From the entries that follow, extract each line holding the string "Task".

Dataset entries START

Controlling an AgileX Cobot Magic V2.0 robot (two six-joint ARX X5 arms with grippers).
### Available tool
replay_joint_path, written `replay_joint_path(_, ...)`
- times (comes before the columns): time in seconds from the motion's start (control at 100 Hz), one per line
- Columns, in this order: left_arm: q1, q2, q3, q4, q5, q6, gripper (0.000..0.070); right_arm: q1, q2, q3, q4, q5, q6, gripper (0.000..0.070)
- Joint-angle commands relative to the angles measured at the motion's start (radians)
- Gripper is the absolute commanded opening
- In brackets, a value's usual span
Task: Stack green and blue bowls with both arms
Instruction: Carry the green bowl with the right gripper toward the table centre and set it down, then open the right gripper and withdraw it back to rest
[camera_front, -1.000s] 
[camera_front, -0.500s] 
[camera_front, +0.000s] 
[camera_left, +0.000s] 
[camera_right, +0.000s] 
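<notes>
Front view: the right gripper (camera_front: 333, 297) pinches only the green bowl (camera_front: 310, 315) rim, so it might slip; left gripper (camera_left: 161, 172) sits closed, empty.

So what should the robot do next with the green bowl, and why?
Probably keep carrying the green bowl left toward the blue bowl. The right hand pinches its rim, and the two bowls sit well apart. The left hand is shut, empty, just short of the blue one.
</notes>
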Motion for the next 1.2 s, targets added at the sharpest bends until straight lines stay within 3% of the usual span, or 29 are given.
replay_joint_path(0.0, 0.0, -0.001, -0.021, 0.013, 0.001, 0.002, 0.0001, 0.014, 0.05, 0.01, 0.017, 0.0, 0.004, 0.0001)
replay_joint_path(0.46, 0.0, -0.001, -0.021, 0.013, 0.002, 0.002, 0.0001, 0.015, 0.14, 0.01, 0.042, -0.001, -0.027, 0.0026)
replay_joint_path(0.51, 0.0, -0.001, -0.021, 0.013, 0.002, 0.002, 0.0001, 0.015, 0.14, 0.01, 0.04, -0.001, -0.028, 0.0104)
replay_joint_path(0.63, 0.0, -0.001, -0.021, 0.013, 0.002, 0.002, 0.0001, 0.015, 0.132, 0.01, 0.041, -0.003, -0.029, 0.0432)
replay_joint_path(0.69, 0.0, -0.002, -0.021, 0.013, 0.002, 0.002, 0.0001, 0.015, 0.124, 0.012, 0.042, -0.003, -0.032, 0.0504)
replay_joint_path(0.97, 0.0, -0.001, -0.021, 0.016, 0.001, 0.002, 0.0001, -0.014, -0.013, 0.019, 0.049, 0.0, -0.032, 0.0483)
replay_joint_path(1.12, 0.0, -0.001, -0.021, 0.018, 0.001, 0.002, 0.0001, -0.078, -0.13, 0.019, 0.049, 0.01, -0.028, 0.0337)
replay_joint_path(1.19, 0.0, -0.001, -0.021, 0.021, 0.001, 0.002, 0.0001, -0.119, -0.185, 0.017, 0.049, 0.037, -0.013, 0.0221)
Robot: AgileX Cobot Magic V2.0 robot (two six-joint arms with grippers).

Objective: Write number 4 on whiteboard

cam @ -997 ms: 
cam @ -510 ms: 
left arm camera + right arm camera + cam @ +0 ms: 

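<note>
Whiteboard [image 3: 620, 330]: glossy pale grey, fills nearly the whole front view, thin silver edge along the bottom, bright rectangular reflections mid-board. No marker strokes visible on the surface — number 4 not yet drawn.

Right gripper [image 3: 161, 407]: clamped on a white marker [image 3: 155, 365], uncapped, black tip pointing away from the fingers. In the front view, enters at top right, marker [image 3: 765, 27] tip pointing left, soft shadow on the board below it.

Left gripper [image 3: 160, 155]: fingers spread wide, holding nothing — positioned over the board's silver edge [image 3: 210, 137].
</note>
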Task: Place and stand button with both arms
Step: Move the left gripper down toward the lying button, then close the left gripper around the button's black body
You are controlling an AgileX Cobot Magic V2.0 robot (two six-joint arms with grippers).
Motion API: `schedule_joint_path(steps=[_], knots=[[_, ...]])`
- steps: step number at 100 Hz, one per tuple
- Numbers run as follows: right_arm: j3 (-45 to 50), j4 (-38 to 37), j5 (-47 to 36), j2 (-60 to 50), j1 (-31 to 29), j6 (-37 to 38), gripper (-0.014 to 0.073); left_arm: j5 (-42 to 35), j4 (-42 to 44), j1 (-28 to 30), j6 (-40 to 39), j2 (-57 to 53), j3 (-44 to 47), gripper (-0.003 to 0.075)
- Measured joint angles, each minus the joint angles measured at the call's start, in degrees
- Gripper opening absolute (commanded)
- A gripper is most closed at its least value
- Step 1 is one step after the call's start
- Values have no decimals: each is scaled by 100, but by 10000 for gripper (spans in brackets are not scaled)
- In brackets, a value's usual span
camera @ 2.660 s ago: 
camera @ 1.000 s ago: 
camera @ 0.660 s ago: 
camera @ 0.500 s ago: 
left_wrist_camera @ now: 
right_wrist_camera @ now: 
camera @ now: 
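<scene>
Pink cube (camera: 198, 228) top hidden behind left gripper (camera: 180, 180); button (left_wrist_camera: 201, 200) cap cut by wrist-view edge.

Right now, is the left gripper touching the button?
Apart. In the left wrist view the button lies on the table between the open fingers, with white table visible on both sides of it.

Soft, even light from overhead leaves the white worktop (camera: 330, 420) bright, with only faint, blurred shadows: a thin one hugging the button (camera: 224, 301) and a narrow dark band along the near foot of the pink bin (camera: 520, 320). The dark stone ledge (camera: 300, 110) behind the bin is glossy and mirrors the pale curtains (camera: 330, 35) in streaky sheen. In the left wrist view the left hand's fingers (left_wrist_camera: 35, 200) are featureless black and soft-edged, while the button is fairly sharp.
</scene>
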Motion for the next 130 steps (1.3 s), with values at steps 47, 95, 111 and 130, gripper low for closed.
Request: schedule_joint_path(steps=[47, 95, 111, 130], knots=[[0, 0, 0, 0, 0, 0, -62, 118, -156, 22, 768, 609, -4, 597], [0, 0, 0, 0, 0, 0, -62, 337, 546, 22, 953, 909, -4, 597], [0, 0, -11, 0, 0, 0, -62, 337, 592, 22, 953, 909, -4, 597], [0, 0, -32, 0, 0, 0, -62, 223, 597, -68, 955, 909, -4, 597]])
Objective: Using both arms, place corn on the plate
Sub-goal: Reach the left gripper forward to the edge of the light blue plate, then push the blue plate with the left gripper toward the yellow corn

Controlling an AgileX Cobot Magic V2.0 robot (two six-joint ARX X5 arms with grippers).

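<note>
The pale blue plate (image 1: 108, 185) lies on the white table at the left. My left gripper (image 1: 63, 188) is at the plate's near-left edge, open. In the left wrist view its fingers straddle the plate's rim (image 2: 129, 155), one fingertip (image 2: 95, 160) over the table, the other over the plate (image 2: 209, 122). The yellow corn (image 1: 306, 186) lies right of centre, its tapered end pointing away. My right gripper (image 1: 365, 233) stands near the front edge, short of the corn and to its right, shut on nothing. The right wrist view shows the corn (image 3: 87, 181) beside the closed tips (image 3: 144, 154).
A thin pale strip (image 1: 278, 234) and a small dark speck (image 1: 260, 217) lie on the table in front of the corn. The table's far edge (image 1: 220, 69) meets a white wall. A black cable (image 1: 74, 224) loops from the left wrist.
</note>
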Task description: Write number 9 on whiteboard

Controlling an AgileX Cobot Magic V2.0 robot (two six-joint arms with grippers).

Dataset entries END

**Written solution**
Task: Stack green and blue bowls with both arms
Task: Place and stand button with both arms
Task description: Write number 9 on whiteboard

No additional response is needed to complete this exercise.